Assigned task:
Start at the first line of the material below and retype each line through the one containing "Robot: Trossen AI", exactly.

[[ Supplied data open ]]

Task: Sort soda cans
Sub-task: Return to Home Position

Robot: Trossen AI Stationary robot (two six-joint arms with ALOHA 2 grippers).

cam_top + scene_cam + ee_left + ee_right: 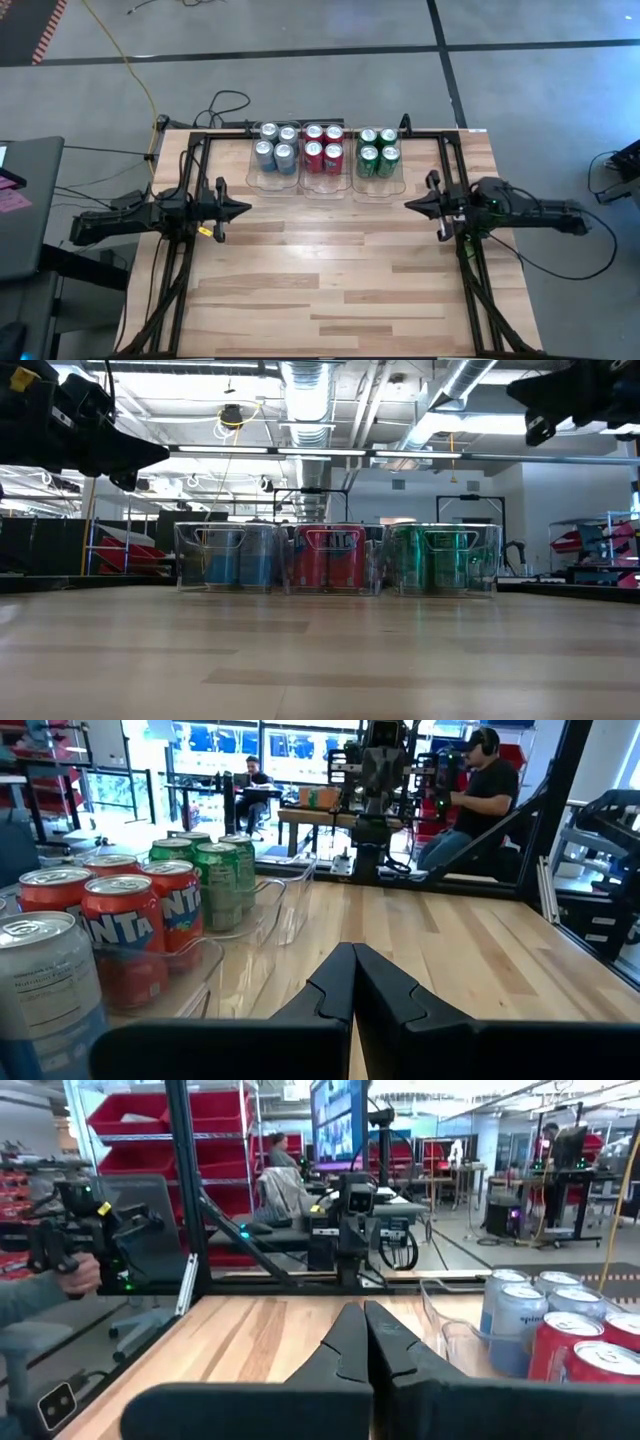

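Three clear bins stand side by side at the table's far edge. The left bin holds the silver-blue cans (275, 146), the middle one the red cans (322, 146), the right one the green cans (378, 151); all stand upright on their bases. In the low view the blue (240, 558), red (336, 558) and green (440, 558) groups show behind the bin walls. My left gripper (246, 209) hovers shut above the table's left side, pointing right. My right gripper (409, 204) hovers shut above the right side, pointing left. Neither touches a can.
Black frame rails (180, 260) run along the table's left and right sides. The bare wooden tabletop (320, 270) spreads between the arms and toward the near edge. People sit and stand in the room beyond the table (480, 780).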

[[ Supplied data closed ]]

Exercise output:
Task: Sort soda cans
Sub-task: Return to Home Position

Robot: Trossen AI Stationary robot (two six-joint arms with ALOHA 2 grippers).

That was the complete answer.